Poetry on the Lake is the event founded in 2001 by the director and organizer Gabriel Griffin, the seat is on Isola di San Giulio. Since 2001 Kevin Bailey has co-organised and judged at the annual Poetry on the Lake festival held at Orta San Giulio in Italy, the antique island on Lake Orta, northern Italy.

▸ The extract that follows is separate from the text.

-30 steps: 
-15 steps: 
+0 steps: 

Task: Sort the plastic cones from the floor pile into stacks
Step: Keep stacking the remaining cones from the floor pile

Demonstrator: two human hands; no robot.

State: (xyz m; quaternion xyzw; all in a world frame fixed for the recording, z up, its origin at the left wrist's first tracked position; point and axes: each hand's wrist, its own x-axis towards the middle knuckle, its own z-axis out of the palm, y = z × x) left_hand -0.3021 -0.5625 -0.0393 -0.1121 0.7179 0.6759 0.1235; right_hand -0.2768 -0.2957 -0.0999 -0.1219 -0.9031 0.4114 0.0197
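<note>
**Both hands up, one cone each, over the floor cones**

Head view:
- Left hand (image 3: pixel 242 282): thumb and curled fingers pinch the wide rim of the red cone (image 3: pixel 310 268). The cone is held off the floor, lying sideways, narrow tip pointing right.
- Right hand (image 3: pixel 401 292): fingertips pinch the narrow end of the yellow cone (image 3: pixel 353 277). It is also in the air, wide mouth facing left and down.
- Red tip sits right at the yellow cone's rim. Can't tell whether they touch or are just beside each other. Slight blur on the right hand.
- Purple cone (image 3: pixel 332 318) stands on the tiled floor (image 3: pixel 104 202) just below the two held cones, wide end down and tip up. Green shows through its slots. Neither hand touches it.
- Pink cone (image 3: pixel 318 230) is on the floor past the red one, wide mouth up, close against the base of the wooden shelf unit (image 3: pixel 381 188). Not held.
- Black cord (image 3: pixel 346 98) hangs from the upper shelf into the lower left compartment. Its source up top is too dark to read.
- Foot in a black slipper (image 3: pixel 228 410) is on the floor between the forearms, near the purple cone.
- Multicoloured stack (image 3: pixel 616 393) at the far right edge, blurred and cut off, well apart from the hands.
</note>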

Annual events include the spring international poetry competition (prizes are donated by Alessi) and the autumn celebration described by the British Poet Laureate Carol Ann Duffy on the South Bank Show, ITV, 6 December 2009 as:
"...perhaps the smallest but possibly the most perfect poetry festival in the world".
Events take place on the island, in the square of Orta, on Sacro Monte in the woods around the chapels, in the historic palaces (Palazzo Ubertini, Villa Bossi) on board ship ('una barca di poeti'- a poetic cruise), in the neighbouring towns and villages: Omegna, Orta, Pella, Varallo, Invorio and Ameno.

==Events==
Poetry events: competition, readings, workshops, discussions, dance and music that take place on and around Lake Orta in the foothills of the Alps.

==Poets==
Poetry on the Lake poets include: Al Alvarez, Kevin Bailey, Gary Bills, Carole Baldock, Massimo Bocchiolo, Gillian Clarke (Welsh National Poet), Imtiaz Dharker, John F. Deane (founder of Poetry Ireland), Carol Ann Duffy (British Poet Laureate and patron of Poetry on the Lake), James Harpur, John Hartley Williams, Christopher North, Brian Patten, Don Paterson, Jo Shapcott, Penelope Shuttle, Michael Swan, D.M.Thomas, Francesca Diano, Italian poet, translator and writer and the poet and British Consul General Laurence Bristow-Smith.

==Where it is featured==
Poetry on the Lake is the only celebration in a guide book to Italy (The Purple Guide to Piedmont and North Italy) also featured in:
The South Bank Show, 6 December 2009, Channel One, ITV Other TV transmissions featuring Poetry on the Lake: MagicaItalia (Rai 1, May 2011) and Mixitalia (Rai 1, May 2012).
The Guardian (Travel) 9 March 2012. Poetry on the Lake also edits annual anthologies and a journal.